SUPPLIED ENTRIES:
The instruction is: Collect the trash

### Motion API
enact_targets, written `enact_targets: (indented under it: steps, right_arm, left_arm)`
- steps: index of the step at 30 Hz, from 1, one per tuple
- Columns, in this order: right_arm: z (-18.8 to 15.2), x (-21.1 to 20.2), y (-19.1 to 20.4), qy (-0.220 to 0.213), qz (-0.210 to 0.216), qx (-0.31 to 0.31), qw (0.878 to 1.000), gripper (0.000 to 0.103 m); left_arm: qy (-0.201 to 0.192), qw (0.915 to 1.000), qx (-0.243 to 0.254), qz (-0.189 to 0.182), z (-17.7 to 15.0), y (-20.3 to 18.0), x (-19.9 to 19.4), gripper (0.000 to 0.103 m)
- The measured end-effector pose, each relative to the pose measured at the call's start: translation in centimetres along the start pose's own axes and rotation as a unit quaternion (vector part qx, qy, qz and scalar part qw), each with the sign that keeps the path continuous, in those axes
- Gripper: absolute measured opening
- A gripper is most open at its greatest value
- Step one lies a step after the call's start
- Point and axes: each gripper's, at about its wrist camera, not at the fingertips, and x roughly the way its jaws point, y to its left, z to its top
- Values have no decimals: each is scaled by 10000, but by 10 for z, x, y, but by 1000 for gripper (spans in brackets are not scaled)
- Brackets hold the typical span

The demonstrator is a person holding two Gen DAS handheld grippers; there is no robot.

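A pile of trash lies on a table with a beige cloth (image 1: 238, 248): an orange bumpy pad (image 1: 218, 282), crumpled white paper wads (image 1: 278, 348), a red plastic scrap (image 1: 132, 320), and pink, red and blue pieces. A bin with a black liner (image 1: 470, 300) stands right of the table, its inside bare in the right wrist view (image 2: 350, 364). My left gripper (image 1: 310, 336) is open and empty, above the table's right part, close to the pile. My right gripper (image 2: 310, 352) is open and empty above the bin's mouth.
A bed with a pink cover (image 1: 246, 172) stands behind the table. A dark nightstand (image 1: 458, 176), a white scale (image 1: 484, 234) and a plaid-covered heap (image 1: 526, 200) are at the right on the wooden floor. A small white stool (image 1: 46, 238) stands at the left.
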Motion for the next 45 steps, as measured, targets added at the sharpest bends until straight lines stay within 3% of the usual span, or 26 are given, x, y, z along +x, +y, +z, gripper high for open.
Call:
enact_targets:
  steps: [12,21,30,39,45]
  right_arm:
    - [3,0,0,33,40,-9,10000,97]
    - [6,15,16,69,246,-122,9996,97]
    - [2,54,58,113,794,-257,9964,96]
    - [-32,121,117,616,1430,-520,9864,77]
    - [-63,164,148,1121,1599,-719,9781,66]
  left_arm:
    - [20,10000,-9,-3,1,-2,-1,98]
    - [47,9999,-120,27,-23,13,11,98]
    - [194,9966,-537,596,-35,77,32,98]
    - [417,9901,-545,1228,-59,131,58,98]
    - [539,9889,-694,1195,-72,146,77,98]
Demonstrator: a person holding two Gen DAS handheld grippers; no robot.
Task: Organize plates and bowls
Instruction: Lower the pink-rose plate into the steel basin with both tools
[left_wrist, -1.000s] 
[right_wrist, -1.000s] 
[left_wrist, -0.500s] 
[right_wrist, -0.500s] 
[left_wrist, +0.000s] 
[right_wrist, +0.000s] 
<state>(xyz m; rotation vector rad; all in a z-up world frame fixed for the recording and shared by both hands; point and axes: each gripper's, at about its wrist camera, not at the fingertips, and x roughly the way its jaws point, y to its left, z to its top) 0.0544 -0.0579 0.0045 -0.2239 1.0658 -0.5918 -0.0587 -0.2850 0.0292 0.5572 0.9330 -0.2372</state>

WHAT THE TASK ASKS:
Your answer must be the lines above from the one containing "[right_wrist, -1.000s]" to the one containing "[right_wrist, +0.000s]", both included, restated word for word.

EXPECTED ANSWER:
[right_wrist, -1.000s] 
[left_wrist, -0.500s] 
[right_wrist, -0.500s] 
[left_wrist, +0.000s] 
[right_wrist, +0.000s] 

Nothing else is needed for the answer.